## ASSIGNMENT
Could you restate the whole listing below word for word, minus the pictures?

+ + + + + + +

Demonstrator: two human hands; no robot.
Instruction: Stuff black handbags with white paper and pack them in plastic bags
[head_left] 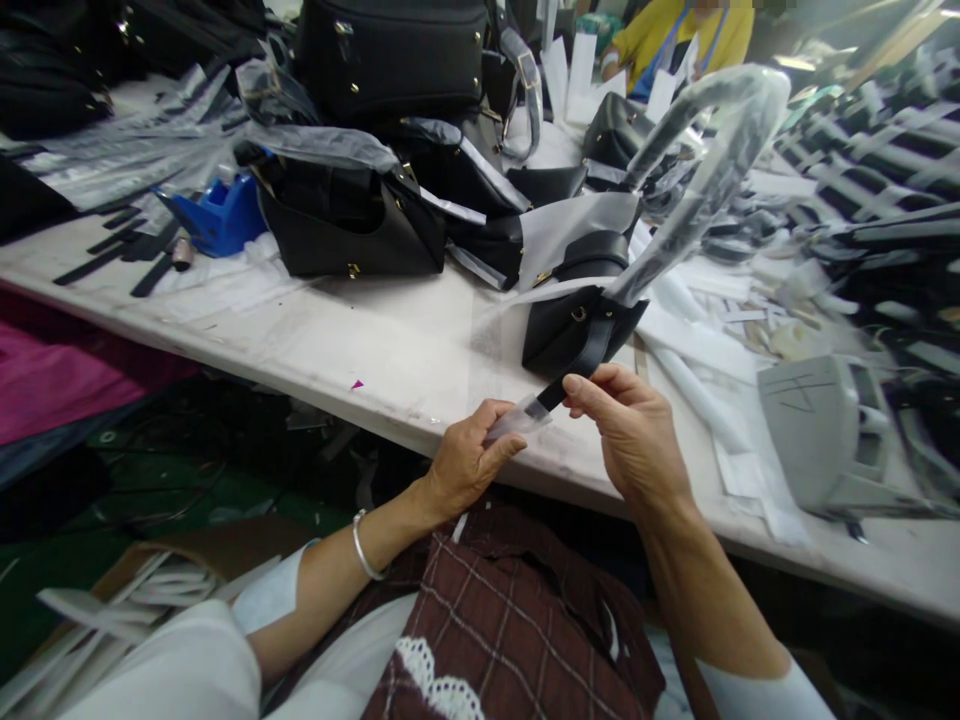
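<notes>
A black handbag with gold fittings stands on the table in front of me, its handle wrapped in clear plastic and arching to the upper right. From its side a black strap runs down toward me. My right hand pinches this strap between thumb and fingers. My left hand is closed round a clear plastic sleeve; the strap's end reaches into the sleeve's mouth. Both hands are at the table's front edge, close together.
Another black bag sits left of centre, beside a blue holder. A grey tape dispenser stands at right. More black bags crowd the back. Across the table sits a person in a yellow top.
</notes>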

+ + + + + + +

## ANSWER TO THE EXERCISE
Demonstrator: two human hands; no robot.
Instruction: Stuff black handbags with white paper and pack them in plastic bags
[head_left] 
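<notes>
A black handbag with gold fittings stands on the table in front of me, its handle wrapped in clear plastic and arching to the upper right. From its side a black strap runs down toward me. My right hand pinches this strap between thumb and fingers. My left hand is closed round a clear plastic sleeve; the strap's end reaches into the sleeve's mouth. Both hands are at the table's front edge, close together.
Another black bag sits left of centre, beside a blue holder. A grey tape dispenser stands at right. More black bags crowd the back. Across the table sits a person in a yellow top.
</notes>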

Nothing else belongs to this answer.